Just out of interest, given this behaviour, what is the point of
mnesia:sync_transation, as it does not actually sync to disk? In rabbit
we use it so to guarantee that dirty_reads on other nodes are guaranteed
to observe the new values after the sync_transaction returns, but is
this the only purpose?
Matthew
> Anyway, the subset of the commits that may be lost are the last written ones
> before a crash/shutdown. It is not a random subset.
In that case, would you expect consecutive records with ID numbers
starting at 0 to possibly survive the VM shutdown in the test script I
supplied? I always see a single record with much higher ID.
In both the original RabbitMQ code where this problem was discovered and
the distilled test script the missing transaction was never the last
one, but a random older one.
Emile
I think that it is better that such a flag would be per table and not a
parameter to the transaction. If at least one of the tables involved in
the transaction has the flag, it should imply that disk_log:sync is invoked
for the entire transaction.
> Just out of interest, given this behaviour, what is the point of
> mnesia:sync_transation, as it does not actually sync to disk? In rabbit
> we use it so to guarantee that dirty_reads on other nodes are guaranteed
> to observe the new values after the sync_transaction returns, but is
> this the only purpose?
The "sync" in sync_transaction is not related to hard disks. It refers to that
the transaction function returns when the transaction has been committed
on all nodes. But even if ordinary transactions may return earlier, it will not
effect the consistency of the database.
/Håkan
There should not be any consecutive records. It should be at most one record
according to your test program.
> In both the original RabbitMQ code where this problem was discovered and
> the distilled test script the missing transaction was never the last one, but a
> random older one.
This is not proofed by your test program. The result of your test program does
not contradict what I said.
/Håkan
runtest(N) ->
mnesia:sync_transaction(
fun () -> mnesia:write(testtab, #testrec{id = N}, write) end),
mnesia:sync_transaction(fun () -> mnesia:delete({testtab, N}) end),
runtest(N-1).
This function waits until data have been committed and logged to disk (if disk is used) on every involved node before it returns
/Dan
/Håkan
As a minimum. You almost certainly want to ensure that the file is
opened with O_DIRECT and O_SYNC too, which are flags which are not
exposed in the file module. Either that, or to actually do the fsync's
before each txn commits.
Matthew
Maybe. If used naively, these flags may impose bad characteristics of the VM.
/Håkan
Well I didn't know it was cached, and there is no api to turn it off yet either.
/Dan
Disk log cashes writes as well so you can loose many writes when
halting the process.
/Dan
I have been reminded why the disc_log cache was implemented, when you
push transactions
in a short loop, you are pushing more transaction then what can be
pushed to disc.
So that everything was stuck in disc_logs message queue.

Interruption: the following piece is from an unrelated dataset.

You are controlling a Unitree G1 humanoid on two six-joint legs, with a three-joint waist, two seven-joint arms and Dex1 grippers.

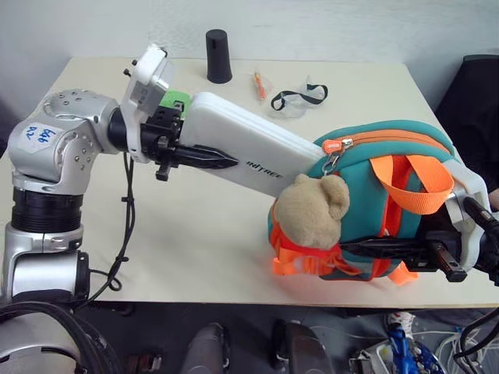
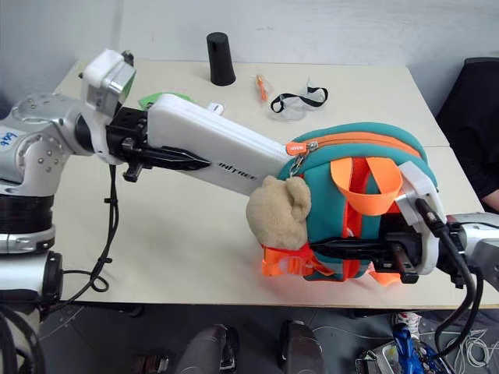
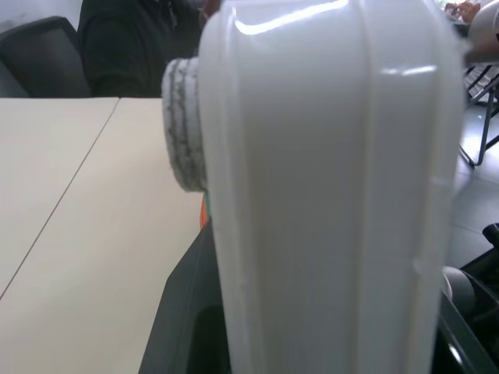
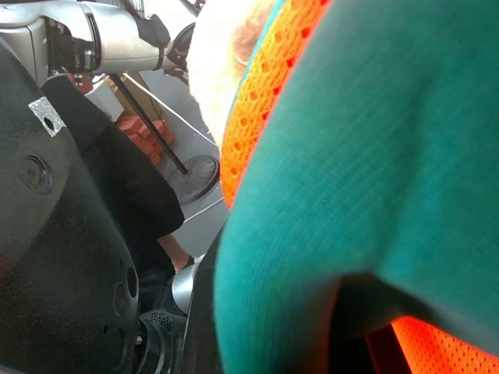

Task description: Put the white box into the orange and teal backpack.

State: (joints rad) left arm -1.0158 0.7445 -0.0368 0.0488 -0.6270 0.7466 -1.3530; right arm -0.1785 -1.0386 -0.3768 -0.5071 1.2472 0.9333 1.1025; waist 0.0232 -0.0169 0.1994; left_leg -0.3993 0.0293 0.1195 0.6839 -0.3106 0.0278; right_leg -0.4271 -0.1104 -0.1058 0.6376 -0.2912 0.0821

The way to improve that was to write larger chunks to the disc.
So removing the timeout in disc_log will probably not change the
situation only that message
will be stuck on message queue instead. It will still not be written
to the disc fast enough.
/Dan
As far as mnesia is concerned it is logged to disc. It have left
mnesia call chain and it's nothing
more mnesia can do, except sync the disk.

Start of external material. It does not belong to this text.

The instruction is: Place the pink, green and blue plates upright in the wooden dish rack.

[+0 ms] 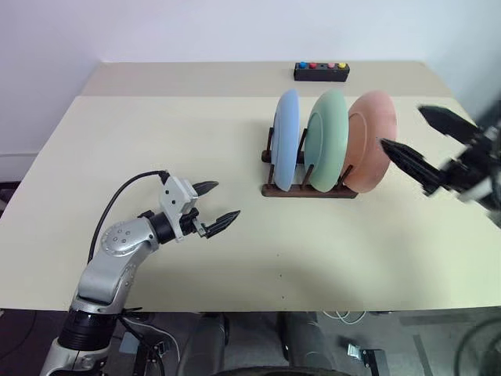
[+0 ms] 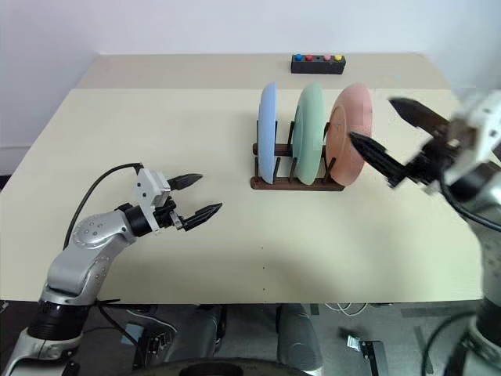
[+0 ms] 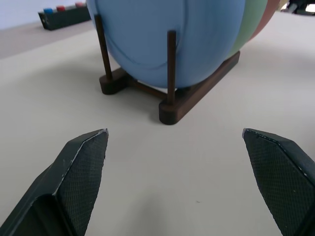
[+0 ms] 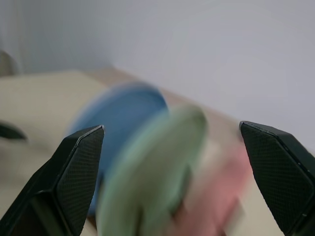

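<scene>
Three plates stand upright in the dark wooden dish rack (image 1: 309,190) at mid-table: the blue plate (image 1: 286,139) on the left, the green plate (image 1: 327,139) in the middle, the pink plate (image 1: 372,141) on the right. My right gripper (image 1: 423,141) hangs open in the air just right of the pink plate, with nothing between its fingers. Low over the table, well left of the rack, my left gripper (image 1: 218,205) is open and empty, pointing toward the rack (image 3: 172,105) and the blue plate (image 3: 167,34).
A small black box with coloured buttons (image 1: 321,72) sits near the table's far edge behind the rack. Bare tabletop (image 1: 156,133) stretches left of and in front of the rack.
</scene>
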Motion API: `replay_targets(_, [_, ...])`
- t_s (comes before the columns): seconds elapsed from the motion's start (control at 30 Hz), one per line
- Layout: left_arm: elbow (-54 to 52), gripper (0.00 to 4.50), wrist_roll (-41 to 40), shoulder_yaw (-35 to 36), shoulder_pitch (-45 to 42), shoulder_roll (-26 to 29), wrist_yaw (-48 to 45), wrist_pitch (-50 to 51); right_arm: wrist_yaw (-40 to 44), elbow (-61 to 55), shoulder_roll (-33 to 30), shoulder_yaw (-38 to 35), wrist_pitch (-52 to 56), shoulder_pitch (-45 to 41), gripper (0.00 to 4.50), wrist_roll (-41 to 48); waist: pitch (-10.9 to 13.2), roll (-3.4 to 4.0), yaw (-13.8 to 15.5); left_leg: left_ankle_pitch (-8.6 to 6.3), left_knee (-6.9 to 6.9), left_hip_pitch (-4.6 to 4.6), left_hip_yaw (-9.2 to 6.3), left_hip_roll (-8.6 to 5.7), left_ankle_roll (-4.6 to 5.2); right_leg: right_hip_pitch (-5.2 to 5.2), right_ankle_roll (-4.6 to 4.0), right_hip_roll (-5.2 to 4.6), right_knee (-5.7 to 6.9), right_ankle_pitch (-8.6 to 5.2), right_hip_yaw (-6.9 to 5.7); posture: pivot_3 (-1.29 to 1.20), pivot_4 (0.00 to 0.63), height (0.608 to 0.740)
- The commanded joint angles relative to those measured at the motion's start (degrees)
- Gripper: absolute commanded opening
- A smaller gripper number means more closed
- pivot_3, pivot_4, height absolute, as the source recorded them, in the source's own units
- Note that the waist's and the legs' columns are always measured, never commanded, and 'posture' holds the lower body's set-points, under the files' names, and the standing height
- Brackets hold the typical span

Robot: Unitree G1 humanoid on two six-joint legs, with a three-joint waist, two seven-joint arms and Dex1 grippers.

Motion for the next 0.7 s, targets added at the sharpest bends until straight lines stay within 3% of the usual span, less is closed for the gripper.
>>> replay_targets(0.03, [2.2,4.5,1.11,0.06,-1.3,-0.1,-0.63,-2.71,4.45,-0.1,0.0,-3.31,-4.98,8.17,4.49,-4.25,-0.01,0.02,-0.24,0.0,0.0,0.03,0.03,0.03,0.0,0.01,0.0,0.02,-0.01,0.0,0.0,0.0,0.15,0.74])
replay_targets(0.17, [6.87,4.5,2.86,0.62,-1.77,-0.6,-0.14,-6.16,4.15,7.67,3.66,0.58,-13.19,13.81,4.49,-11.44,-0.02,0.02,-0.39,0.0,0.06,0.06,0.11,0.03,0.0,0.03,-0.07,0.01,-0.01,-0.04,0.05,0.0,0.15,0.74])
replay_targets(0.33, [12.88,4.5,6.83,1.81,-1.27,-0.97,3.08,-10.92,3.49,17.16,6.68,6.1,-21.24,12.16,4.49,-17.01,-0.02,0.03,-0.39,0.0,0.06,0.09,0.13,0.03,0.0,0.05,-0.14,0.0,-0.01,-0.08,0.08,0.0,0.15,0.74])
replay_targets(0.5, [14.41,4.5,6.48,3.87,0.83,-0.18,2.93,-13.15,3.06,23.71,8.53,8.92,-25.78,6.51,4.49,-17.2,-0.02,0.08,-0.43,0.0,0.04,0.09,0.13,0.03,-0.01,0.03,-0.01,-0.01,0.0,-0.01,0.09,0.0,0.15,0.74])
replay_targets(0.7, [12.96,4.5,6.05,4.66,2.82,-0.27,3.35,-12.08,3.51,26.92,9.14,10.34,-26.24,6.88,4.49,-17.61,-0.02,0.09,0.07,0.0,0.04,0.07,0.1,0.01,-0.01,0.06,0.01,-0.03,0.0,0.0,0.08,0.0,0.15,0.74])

Which is a performance penalty that is not acceptable per transaction.
I have been reminded why the disc_log cache was implemented, when you
push transactions
in a short loop, you are pushing more transaction then what can be
pushed to disc.
So that everything was stuck in disc_logs message queue.
The way to improve that was to write larger chunks to the disc.
On Sun, Oct 30, 2011 at 3:59 AM, Dan Gudmundsson <dan...@gmail.com> wrote:As far as mnesia is concerned it is logged to disc. It have left
mnesia call chain and it's nothing
more mnesia can do, except sync the disk.
Which is a performance penalty that is not acceptable per transaction.
"Not acceptable" to who? That's what a durable transaction *is*. For most users of actual databases, it is not acceptable that a (durable, isolated) transaction does *not* sync the disk when it claims to synchronize and its results are globally visible.